Cativante ao extremo. LEIAM. Apenas.


            Bastou que eu lesse uma resenha desse livro para que ele chamasse minha atenção. Chamasse não, gritasse por atenção. A proposta bastante original e o tema com uma pitada apocalíptica me cativaram de cara e decidi comprá-lo o quanto antes. Assim que o fiz e comecei a ler, estava feito: iniciou-se uma bela história de amor entre eu e o livro.
            A Idade dos Milagres fala sobre os conflitos da adolescência. E também sobre a desaceleração da Terra. Não, muito confuso. Vamos do começo.
            O livro fala sobre a vida de Julia, uma pré-adolescente californiana que vive uma vida comum e pacata com seus pais. Só que as coisas nunca vão bem por muito tempo: de uma hora para outra, os problemas típicos da adolescência começam a surgir de uma vez e, para piorar, o mundo inteiro fica em pânico por causa da desaceleração do planeta, que começa a girar mais devagar e tornar os dias e noites mais longos que o normal.
            Confesso que fiquei, ao mesmo tempo, curioso e apreensivo. Os dois temas parecem não ter muita relação entre si, além desse ser o primeiro livro da autora. Mas, felizmente, minhas expectativas foram totalmente superadas. Karen conseguiu equilibrar esses dois aspectos muito bem, a ponto de o livro conseguir agradar tanto aos fãs de ficção científica quanto aos de livros YA.
            Os efeitos causados pela desaceleração da Terra são muito convincentes e é perceptível o trabalho de pesquisa feito pela autora para construir bem esses elementos. Já os dramas vividos pela protagonista são apresentados de forma angustiante e realista, sendo que me identifiquei em várias partes do livro com as situações pelas quais ela passava.
            Outro fator impossível de não ser notado é a evolução da protagonista ao longo do livro. De garota ingênua e passiva, Julia passa por várias situações - que não vou citar aqui, porque são daquelas que é melhor descobrir sozinho - que mudam seu jeito de ser e de enxergar o mundo, tornando-a uma personagem forte e determinada no final. É uma das personagens com o melhor desenvolvimento que conheço (provavelmente só perdendo para a Tris, de Divergente).
            A edição do livro também está boa. A única coisa que notei foi que as letras são um pouco pequenas – nada de mais, apenas menor que o “normal” – e, às vezes, a leitura parecia não render muito. Fora isso, tudo ok. Principalmente a capa, que tem design e simbologia interessantes e, de quebra, brilha no escuro.

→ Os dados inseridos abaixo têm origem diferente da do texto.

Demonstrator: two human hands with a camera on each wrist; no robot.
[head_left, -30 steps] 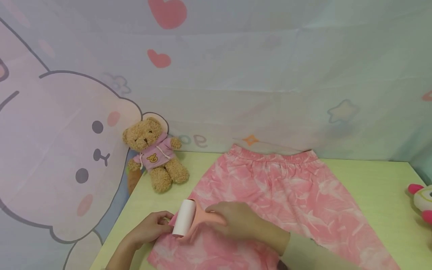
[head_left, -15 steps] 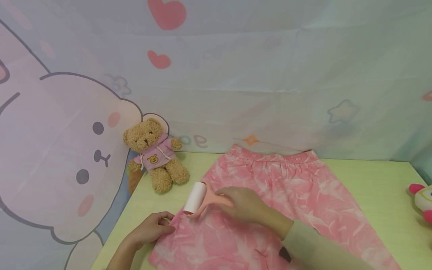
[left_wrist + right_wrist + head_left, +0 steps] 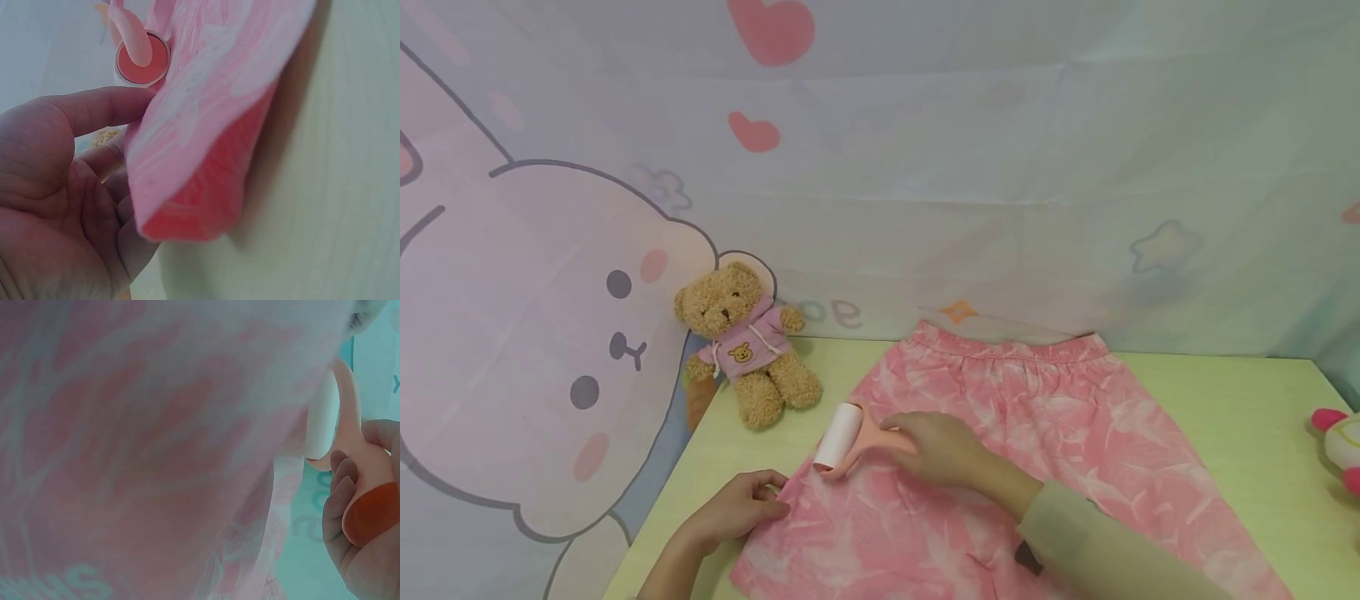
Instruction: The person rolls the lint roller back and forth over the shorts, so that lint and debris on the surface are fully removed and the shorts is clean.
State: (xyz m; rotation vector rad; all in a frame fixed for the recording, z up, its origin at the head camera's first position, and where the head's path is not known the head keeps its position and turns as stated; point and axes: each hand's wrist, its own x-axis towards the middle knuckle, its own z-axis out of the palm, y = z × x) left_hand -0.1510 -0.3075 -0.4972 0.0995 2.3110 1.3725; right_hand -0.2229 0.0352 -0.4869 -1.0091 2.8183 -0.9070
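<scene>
A pink skirt (image 3: 1030, 433) with white feather-like marks and a gathered waistband lies spread on the table. My right hand (image 3: 940, 450) grips the peach handle of a lint roller (image 3: 840, 437), whose white roll rests on the skirt near its left edge. In the right wrist view, the fingers curl round the lint roller's handle (image 3: 369, 456). My left hand (image 3: 741, 508) pinches the skirt's left edge, thumb above and the other fingers beneath. The left wrist view shows the lifted hem (image 3: 194, 212) hanging in an open fold beside that hand (image 3: 62, 181).
A teddy bear (image 3: 745, 342) in a purple hoodie sits at the table's back left. Part of a pink and white plush toy (image 3: 1343, 446) shows at the right edge. A printed cloth backdrop (image 3: 1000, 167) rises behind the pale green table (image 3: 1217, 400).
Over the last second my right hand has moved the lint roller up and slightly right along the skirt's left side, with little movement in the last half second. My left hand stays in place.
</scene>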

A Idade dos Milagres te seduz no escuro

              Enfim, A Idade dos Milagres é um livro lindo. Eu poderia escrever dezenas de parágrafos elogiando-o, mas espero que todos vocês leiam e possam saber do que eu estou falando. Essa história é daquelas que, quando se lê no momento certo, se torna uma companheira para a vida toda. É o que aconteceu comigo e, justamente por isso, leva a nota máxima.